The Animal Welfare Act
the United Kingdom was the first country in the world to have parliamentary legislation for animal welfare in the world. Em 1822, o “Ato para evitar o tratamento Cruel e impróprio do gado” de Richard Martin foi aprovado pelo Parlamento.De acordo com a Lei de proteção dos animais de 1911, tem sido ilegal ser cruel para qualquer animal, mas este ato estava desatualizado e assim evoluiu a Lei de bem-estar Animal que já foi adotada por muitos outros países em todo o mundo. A lei foi concebida para proteger não apenas animais de companhia, mas todos os animais do Reino Unido . Os proprietários e detentores de animais são agora legalmente obrigados a garantir que as necessidades de bem-estar dos seus animais são satisfeitas.Os proprietários de cães agora têm um “dever de cuidado” para ser responsável que as necessidades do seu cão são atendidas. Se alguém infringir a lei, um aviso de melhoria pode ser emitido e / ou o proprietário será criminalmente processado.
actualmente, a Lei relativa ao bem-estar dos animais é legislação primária. O direito derivado especificará as especificações relativas à nova lei e seguir-se-ão códigos de prática.

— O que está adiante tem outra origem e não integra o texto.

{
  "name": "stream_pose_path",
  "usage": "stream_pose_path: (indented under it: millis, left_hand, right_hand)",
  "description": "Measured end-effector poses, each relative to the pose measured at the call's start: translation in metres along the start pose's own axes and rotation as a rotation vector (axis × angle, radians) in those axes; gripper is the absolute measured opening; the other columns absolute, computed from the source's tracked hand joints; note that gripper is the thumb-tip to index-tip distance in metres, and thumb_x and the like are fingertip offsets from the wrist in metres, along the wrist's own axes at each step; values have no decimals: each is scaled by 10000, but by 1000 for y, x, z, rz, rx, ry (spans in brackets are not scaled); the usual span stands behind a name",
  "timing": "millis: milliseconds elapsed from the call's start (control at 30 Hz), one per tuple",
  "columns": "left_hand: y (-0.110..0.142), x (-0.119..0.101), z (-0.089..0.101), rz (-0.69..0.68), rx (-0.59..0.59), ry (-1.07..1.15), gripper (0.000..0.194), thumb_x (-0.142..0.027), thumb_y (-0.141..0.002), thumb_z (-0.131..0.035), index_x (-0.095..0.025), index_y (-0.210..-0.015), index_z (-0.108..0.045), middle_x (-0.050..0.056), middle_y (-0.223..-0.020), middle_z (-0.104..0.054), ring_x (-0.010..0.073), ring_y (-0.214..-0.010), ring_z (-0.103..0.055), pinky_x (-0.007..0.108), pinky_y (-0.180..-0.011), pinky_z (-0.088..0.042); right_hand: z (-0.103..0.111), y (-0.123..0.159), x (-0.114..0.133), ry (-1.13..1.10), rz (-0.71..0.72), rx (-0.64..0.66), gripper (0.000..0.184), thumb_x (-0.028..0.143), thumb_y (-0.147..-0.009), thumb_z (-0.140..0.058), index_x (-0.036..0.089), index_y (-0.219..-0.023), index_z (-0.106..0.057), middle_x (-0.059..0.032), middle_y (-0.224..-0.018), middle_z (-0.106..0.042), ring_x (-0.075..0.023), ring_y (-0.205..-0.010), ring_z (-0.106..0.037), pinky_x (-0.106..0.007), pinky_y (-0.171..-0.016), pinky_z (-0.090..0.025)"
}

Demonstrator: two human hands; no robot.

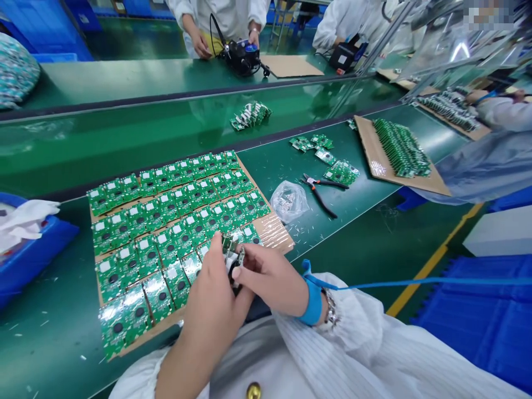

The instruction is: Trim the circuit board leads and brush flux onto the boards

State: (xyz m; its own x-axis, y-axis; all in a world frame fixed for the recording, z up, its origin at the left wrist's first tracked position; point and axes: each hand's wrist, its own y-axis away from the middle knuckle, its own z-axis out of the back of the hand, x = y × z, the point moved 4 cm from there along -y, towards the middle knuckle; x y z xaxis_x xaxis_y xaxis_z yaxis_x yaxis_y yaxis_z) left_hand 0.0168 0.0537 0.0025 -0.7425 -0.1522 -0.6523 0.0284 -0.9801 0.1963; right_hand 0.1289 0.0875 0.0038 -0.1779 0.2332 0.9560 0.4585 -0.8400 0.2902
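- Left hand (211,282) and right hand (266,274) are closed, fingers pinching a small circuit board (230,244) above the cardboard sheet (274,233) (its lower part is hidden by the fingers).
- Rows of green circuit boards (141,244) lie on that sheet, near the near edge of the tabletop (366,221) (white label patches, nothing readable).
- Orange-handled pliers (318,191) and a plastic bag (288,200) lie just right of the sheet.
- A blue wrist strap (312,302) circles the right wrist.

Left hand (210,296) and right hand (268,280) close together, fingers (238,271) pinched inward, wrists low

White striped cleanroom smock (332,354) with puffy gathered cuffs (353,316), a gold snap button (253,390), blue anti-static wrist strap (312,302) with its cord (415,282), plus a metal bracelet (331,308).
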Motion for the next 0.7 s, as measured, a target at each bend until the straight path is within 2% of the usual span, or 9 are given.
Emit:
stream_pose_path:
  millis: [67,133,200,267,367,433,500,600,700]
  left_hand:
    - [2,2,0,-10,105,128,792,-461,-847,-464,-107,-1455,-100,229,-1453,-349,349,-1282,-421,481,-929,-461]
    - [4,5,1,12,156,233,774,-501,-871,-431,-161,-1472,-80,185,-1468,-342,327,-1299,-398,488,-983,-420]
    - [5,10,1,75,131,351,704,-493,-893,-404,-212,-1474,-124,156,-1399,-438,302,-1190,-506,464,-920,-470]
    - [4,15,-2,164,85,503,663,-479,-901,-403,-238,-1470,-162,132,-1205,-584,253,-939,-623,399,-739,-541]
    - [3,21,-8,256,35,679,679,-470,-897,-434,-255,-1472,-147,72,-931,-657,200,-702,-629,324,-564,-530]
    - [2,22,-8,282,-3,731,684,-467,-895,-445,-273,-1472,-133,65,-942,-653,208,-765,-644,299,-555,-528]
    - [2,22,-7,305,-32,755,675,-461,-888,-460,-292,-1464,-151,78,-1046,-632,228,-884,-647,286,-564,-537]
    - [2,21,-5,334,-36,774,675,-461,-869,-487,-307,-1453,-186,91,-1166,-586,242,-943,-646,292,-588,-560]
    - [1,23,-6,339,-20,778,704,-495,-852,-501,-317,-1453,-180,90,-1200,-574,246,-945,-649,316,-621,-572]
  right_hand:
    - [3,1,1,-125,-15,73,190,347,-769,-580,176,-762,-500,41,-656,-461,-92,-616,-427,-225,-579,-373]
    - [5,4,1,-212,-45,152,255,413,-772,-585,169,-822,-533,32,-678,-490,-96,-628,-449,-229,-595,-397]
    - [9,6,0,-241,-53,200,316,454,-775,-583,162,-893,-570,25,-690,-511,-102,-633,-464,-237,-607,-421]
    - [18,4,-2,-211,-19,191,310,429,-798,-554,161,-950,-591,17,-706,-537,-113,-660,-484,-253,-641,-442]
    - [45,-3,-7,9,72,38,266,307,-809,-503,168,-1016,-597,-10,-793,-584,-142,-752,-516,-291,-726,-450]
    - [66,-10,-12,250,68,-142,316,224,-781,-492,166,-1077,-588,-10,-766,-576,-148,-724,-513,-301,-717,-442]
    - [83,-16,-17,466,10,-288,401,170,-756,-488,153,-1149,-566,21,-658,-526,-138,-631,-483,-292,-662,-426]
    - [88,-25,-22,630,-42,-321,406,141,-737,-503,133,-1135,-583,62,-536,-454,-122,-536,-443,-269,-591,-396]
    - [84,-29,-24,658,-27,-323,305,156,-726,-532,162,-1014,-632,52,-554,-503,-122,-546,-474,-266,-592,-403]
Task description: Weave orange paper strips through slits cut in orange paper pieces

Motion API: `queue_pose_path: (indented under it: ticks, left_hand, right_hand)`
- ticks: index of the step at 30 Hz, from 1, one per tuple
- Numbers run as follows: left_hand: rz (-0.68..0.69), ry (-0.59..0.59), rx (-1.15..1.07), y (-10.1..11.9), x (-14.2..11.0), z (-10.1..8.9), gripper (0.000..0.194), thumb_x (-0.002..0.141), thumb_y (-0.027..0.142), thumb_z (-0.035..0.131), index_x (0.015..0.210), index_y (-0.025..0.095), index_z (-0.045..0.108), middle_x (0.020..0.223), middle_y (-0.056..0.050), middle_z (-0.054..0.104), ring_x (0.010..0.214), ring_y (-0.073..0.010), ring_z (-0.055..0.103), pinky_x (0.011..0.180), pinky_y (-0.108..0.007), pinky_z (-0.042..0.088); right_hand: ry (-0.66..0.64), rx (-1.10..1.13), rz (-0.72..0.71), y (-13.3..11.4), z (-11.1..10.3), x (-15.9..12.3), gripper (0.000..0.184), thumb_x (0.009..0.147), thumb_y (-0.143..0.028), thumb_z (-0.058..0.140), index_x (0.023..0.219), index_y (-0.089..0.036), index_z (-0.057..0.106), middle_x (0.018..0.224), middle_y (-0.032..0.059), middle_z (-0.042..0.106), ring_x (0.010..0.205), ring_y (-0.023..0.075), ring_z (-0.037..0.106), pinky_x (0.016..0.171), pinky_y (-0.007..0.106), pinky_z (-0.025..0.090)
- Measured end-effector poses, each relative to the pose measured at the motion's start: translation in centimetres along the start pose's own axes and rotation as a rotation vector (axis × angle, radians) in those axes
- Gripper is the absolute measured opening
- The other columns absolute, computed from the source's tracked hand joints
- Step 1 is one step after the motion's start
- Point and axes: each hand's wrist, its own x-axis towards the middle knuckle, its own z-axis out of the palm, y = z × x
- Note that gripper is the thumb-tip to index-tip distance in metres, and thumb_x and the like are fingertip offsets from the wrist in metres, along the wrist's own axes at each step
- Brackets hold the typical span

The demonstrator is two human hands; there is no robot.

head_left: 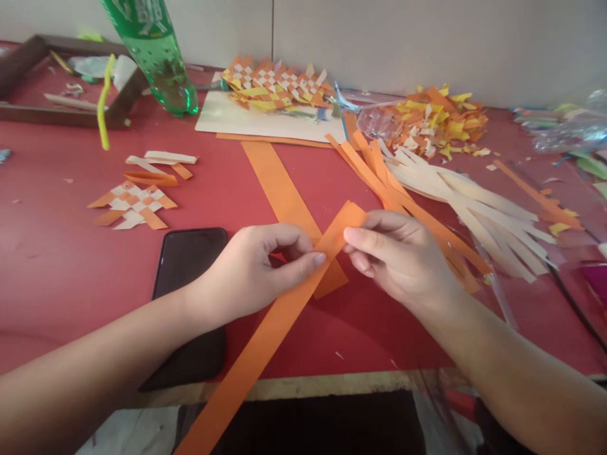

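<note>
A long orange paper strip [265,335] runs from between my hands down past the table's front edge. My left hand [279,259] pinches it from the left, thumb on top, a short way below its upper end. At that upper end, my right hand [389,253] grips the strip between thumb and fingers. Beneath them a second, wide orange paper strip [279,183] lies slantwise on the red table. Left of it a black phone [190,259] is partly covered by my left forearm. Woven orange and white paper fish [135,205] lie beyond the phone.
Orange strips [379,170] and cream strips [474,196] are heaped at right. Behind them is a pile of paper scraps [436,123]. More woven pieces [275,82] rest on a white board [213,117]. A green bottle [161,69] stands by a dark frame [28,114].
</note>
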Motion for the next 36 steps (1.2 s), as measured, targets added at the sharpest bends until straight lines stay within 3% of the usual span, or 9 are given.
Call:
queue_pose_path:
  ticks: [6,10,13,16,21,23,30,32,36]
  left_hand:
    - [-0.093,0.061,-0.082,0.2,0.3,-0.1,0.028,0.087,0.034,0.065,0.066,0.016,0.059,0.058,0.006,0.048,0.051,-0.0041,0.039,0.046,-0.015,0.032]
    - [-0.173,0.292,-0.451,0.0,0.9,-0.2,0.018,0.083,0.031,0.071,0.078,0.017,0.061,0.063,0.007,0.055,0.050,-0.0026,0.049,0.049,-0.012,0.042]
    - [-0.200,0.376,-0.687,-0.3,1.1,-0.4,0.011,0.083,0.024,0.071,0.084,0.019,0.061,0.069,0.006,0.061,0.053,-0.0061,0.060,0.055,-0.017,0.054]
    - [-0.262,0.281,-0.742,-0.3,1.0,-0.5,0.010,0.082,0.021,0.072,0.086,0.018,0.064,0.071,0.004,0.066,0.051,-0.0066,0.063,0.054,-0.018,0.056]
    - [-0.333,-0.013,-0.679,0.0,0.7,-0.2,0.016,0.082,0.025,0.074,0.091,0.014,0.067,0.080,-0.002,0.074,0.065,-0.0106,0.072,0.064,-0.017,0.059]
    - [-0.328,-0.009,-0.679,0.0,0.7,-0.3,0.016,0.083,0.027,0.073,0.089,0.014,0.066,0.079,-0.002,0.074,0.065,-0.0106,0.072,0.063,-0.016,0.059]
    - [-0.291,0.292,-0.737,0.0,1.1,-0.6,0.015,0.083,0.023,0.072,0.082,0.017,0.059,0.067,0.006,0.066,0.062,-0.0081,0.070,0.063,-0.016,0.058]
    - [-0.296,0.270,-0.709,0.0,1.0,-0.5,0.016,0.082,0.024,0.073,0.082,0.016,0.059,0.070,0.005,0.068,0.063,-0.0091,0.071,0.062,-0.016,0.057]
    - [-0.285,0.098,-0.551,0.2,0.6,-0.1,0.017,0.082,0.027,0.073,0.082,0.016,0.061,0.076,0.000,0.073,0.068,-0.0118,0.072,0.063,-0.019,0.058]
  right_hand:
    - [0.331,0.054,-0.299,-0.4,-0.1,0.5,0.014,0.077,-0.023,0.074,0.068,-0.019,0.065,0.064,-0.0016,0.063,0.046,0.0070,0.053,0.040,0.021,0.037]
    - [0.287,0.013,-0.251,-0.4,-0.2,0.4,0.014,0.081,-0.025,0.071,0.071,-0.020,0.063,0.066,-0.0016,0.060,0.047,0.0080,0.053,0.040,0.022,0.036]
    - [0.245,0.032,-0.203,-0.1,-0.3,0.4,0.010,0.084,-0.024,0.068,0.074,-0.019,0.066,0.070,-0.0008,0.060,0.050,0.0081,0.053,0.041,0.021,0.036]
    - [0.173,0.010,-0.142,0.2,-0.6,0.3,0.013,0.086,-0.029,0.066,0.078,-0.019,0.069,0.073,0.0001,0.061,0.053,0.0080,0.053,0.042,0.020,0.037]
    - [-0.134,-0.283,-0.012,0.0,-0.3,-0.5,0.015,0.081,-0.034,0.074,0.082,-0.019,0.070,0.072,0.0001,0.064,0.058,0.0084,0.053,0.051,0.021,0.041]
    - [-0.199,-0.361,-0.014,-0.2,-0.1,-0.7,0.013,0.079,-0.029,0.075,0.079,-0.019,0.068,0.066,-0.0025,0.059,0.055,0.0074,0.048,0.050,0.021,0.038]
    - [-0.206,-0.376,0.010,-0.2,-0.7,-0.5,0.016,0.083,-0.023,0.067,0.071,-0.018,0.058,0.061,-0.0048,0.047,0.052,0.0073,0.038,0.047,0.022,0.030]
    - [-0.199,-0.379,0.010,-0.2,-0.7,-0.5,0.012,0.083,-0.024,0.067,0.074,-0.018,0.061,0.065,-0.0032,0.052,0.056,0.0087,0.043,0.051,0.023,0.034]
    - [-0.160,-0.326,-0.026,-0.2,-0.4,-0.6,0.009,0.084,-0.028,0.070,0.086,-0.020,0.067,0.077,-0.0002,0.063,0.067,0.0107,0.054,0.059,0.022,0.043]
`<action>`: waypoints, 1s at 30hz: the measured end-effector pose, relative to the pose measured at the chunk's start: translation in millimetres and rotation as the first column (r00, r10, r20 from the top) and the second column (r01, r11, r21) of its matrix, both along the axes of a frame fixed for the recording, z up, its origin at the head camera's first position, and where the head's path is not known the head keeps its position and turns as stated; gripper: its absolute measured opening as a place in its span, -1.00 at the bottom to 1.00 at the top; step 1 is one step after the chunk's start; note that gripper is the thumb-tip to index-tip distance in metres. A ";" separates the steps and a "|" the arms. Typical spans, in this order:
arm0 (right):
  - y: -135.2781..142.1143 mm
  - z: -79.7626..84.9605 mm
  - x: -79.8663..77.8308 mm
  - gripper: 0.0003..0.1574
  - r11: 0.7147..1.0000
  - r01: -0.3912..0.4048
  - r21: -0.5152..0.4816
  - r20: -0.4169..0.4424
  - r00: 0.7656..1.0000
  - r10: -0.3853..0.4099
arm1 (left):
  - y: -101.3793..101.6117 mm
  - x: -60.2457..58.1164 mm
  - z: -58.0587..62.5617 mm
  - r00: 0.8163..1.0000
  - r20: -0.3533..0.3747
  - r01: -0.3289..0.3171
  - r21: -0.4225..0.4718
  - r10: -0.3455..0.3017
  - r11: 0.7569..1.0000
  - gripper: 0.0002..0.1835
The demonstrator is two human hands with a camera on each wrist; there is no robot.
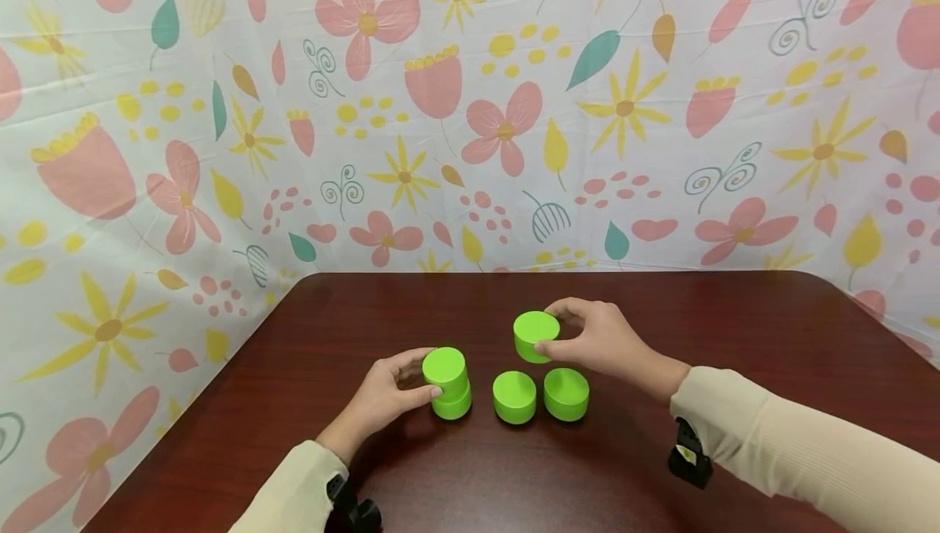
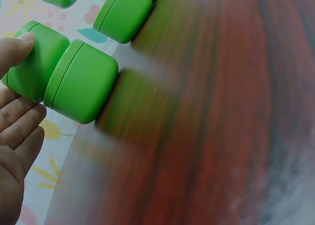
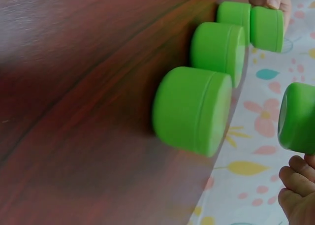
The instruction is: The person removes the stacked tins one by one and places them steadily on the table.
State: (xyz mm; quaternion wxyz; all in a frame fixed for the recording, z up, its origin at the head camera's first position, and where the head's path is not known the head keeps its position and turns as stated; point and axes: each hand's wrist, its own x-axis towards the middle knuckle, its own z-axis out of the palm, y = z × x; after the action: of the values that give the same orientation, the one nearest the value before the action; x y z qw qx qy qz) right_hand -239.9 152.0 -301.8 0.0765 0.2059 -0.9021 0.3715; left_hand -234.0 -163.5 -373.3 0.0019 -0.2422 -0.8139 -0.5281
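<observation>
Cream sleeve [image 1: 822,443], lower right; right hand [image 1: 600,340] pinches raised green tub [image 1: 534,334]. Left hand [image 1: 380,397], left of centre, grips upper stacked tub [image 1: 445,366]. Both likely light, stiff, slippery; hold by sidewalls.

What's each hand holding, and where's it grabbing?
The left hand holds a green tub above another, by its sides; the right hand holds a raised green tub, also by its sides.

The left hand [image 1: 383,397] and right hand [image 1: 604,340] are bare. The left sleeve [image 1: 294,492] and right sleeve [image 1: 815,435] are cream, the right 1 finely ribbed above a creased cuff. The left wrist camera [image 1: 351,510] is black with a rounded end; the right wrist camera [image 1: 698,469] is black, boxy, with a pale, yellowish patch.
</observation>
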 end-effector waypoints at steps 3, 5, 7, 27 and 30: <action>6.9 -0.6 3.6 -0.49 1.000 0.010 0.014 -0.011 1.000 -0.010 | -0.6 0.4 -0.5 1.000 -0.002 -0.001 0.003 0.001 1.000 -0.45; 11.4 -0.8 5.7 -0.48 1.000 0.014 0.020 -0.018 1.000 -0.014 | -0.6 0.8 -0.3 1.000 -0.005 -0.001 0.005 0.001 1.000 -0.45; 15.8 -1.1 7.6 -0.49 0.999 0.022 0.023 -0.025 0.999 -0.021 | -0.4 1.2 0.1 1.000 -0.007 -0.003 0.006 0.003 1.000 -0.45; 46.4 -9.0 23.4 -0.43 0.994 0.106 0.021 -0.059 0.993 -0.104 | -0.1 1.7 -2.8 1.000 0.004 -0.017 -0.008 0.018 1.000 -0.45; 49.3 -10.0 25.6 -0.43 0.993 0.120 0.019 -0.066 0.991 -0.119 | 0.2 1.3 -2.7 1.000 -0.008 -0.010 -0.009 0.010 1.000 -0.45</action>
State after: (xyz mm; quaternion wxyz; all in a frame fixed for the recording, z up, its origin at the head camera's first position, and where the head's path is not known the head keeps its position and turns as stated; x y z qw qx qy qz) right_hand -214.3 201.4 -311.9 0.1252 0.1644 -0.9140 0.3493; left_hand -232.7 -163.3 -376.0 0.0065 -0.2402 -0.8175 -0.5234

A legislação secundária irá analisar a questão da acoplagem e definirá as circunstâncias em que é aceitável acoplar a cauda de um cão.Clarissa Baldwin disse::

” nós tínhamos grandes esperanças para este tão esperado ato, particularmente o dever de cuidado que irá proporcionar uma proteção muito maior para o bem-estar dos 6,5 milhões de cães no Reino Unido.”

Doberman sem um Ancorada Cauda

Um muito feliz, equilibrado, confiante e fisicamente superior Doberman…
com a cauda intacta – conforme a natureza pretendida.